Material supplied -

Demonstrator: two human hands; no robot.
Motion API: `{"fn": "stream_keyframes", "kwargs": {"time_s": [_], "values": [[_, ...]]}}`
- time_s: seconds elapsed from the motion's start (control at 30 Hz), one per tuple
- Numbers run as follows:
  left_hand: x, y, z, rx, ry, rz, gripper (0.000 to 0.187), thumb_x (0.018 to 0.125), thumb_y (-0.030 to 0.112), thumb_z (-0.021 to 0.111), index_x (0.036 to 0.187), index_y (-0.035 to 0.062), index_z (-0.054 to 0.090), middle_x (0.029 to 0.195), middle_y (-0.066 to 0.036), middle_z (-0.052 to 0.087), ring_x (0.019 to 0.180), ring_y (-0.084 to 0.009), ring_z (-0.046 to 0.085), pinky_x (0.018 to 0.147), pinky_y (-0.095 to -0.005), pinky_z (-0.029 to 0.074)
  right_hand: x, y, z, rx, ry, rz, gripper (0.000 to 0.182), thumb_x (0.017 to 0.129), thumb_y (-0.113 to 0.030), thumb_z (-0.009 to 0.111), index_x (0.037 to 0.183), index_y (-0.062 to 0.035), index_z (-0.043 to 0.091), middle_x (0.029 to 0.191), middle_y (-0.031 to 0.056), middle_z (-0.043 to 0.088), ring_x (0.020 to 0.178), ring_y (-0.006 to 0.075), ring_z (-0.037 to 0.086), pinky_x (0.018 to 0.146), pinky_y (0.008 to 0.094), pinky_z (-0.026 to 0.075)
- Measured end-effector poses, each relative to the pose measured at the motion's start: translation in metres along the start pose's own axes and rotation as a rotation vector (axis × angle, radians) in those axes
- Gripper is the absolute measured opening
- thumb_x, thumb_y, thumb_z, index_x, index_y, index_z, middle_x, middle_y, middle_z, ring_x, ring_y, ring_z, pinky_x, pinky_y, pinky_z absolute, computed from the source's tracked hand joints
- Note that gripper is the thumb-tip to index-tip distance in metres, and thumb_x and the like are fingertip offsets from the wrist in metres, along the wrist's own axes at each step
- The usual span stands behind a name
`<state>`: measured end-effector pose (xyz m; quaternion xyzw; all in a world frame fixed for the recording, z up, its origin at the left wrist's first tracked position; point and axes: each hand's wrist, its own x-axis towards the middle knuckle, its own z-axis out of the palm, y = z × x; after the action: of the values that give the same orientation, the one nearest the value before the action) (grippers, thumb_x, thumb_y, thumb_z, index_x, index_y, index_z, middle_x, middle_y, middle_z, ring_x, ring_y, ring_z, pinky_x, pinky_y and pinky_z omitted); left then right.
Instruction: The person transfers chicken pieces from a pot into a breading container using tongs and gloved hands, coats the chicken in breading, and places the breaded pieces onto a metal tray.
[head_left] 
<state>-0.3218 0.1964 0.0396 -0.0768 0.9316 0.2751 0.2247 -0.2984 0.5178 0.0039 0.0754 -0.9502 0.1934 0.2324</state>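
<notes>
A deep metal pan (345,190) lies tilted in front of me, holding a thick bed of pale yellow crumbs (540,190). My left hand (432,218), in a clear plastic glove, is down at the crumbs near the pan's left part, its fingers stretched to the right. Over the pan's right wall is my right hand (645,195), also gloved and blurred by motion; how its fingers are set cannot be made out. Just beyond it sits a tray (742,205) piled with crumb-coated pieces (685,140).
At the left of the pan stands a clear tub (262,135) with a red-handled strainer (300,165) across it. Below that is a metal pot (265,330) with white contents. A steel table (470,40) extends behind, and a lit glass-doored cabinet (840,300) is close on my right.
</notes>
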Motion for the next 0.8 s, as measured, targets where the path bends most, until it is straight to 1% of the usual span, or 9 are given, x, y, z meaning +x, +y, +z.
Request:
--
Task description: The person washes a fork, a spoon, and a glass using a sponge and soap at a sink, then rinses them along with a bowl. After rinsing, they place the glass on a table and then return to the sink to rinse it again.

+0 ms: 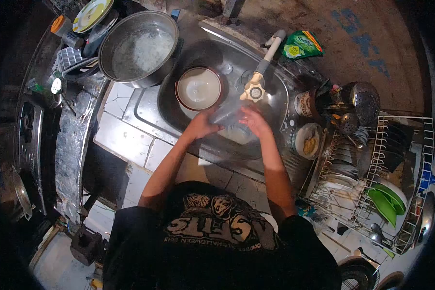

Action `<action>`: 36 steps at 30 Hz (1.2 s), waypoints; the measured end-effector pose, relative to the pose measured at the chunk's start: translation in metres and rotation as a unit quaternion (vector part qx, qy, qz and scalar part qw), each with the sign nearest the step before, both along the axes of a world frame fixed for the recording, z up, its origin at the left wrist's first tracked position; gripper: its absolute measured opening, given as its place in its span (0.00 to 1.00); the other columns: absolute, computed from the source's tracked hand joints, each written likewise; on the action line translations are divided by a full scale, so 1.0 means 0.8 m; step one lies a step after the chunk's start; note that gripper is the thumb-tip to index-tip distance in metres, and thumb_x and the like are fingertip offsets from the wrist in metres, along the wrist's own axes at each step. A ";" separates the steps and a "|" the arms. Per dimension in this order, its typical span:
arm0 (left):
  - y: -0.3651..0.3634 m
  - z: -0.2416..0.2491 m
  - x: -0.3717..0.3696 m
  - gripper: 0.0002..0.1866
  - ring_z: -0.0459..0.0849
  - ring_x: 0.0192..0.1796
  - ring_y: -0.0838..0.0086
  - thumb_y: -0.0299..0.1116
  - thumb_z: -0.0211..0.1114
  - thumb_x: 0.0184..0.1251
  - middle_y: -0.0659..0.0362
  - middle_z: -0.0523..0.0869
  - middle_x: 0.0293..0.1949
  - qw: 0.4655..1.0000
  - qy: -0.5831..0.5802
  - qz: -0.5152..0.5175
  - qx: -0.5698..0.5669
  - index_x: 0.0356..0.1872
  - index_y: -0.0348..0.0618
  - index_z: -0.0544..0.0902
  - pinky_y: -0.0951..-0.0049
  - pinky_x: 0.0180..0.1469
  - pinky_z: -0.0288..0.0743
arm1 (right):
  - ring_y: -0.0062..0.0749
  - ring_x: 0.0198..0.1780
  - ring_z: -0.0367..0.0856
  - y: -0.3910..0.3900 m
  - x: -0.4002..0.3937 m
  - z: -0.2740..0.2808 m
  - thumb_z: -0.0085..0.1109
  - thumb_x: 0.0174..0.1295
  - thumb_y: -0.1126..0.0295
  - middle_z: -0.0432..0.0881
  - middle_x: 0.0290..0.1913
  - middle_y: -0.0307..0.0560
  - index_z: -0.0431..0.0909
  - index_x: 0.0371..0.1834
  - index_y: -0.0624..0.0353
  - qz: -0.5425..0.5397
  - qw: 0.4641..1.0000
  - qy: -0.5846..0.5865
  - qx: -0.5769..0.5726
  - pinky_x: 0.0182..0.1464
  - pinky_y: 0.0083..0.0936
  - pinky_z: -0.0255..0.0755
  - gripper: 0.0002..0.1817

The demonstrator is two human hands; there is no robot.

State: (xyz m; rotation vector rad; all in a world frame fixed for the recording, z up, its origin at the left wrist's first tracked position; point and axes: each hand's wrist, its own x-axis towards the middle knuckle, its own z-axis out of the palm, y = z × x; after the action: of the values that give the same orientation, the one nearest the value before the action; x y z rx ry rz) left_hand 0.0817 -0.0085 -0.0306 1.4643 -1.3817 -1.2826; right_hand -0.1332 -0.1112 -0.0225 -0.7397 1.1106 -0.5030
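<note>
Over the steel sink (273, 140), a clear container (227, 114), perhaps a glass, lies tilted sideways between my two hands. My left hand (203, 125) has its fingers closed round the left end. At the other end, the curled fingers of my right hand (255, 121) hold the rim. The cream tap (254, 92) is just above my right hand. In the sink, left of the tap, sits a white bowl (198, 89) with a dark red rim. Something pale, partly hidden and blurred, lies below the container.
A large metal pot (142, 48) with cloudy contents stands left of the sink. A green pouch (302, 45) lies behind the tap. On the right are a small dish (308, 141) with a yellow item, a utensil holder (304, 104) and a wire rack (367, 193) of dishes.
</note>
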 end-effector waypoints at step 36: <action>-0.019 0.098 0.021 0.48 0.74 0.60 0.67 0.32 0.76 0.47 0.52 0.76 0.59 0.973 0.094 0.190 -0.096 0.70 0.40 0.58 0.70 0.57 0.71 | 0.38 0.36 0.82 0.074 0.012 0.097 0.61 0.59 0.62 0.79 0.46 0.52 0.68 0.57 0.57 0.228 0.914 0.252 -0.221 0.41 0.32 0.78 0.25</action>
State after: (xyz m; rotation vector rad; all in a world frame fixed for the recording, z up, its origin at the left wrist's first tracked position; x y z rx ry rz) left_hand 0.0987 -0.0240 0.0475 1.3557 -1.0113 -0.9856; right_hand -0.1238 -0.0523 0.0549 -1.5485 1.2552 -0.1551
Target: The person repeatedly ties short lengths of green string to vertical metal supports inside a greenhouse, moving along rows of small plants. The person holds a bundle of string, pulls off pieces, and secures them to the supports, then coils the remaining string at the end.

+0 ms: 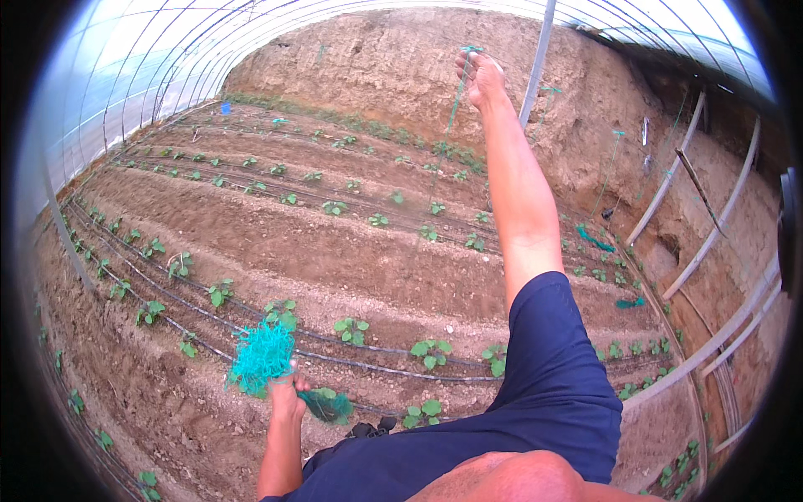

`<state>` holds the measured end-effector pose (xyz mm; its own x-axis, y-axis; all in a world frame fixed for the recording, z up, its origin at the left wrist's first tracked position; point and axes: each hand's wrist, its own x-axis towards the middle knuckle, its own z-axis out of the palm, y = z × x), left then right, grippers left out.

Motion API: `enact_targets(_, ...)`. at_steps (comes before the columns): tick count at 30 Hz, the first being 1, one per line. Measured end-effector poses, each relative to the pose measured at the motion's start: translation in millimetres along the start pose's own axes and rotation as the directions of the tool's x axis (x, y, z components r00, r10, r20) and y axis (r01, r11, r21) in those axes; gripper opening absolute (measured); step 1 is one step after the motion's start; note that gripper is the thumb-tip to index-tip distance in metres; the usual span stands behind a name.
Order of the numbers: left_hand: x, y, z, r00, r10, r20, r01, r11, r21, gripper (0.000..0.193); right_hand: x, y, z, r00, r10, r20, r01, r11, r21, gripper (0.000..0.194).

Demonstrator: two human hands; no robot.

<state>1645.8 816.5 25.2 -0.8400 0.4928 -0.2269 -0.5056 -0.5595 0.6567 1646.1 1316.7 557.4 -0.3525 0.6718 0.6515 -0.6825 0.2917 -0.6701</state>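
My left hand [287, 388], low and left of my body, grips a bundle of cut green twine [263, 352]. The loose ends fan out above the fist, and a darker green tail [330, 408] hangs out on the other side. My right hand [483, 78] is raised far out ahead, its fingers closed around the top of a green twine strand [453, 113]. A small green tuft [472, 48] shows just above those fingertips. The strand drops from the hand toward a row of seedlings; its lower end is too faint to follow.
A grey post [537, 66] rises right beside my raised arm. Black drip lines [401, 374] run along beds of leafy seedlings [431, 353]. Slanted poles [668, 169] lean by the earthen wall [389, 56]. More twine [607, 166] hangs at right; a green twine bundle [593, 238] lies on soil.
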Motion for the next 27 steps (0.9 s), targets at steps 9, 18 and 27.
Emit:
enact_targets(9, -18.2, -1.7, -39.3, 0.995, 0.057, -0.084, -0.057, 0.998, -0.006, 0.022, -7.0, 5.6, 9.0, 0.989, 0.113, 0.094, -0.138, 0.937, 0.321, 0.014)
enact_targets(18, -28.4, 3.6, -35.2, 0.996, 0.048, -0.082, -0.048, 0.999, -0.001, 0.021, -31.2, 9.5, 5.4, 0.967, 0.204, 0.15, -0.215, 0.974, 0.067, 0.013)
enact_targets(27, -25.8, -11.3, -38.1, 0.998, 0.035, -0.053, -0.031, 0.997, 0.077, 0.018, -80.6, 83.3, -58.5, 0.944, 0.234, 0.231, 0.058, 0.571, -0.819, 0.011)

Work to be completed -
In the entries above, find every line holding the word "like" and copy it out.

Task response -
- Note that gripper is the thumb-tip to index-tip distance in metres, and thumb_x and the like are fingertip offsets from the wrist in metres, along the wrist's own axes at each step
Action `<action>`: 36 steps at 30 Hz (1.2 s), waypoints; the measured end-effector pose, relative to the pose measured at the chunk's start: translation in metres and rotation as a unit quaternion (vector part qx, qy, qz and scalar part qw), each with the sign nearest the step before, both along the axes of a world frame fixed for the recording, z up, its origin at the left wrist's first tracked position; gripper: its absolute measured opening, given as its place in its span (0.00 to 1.00); the other columns: absolute, computed from the source's tracked hand joints, each written likewise; on the action line translations are divided by a full scale, so 1.0 means 0.8 m; step one lies a step after the chunk's start; note that gripper is the thumb-tip to index-tip distance in metres, and thumb_x and the like are fingertip offsets from the wrist in metres, along the wrist's own axes at each step. A ";" separates the steps and a "|" the arms. Per dimension in this order, its typical span:

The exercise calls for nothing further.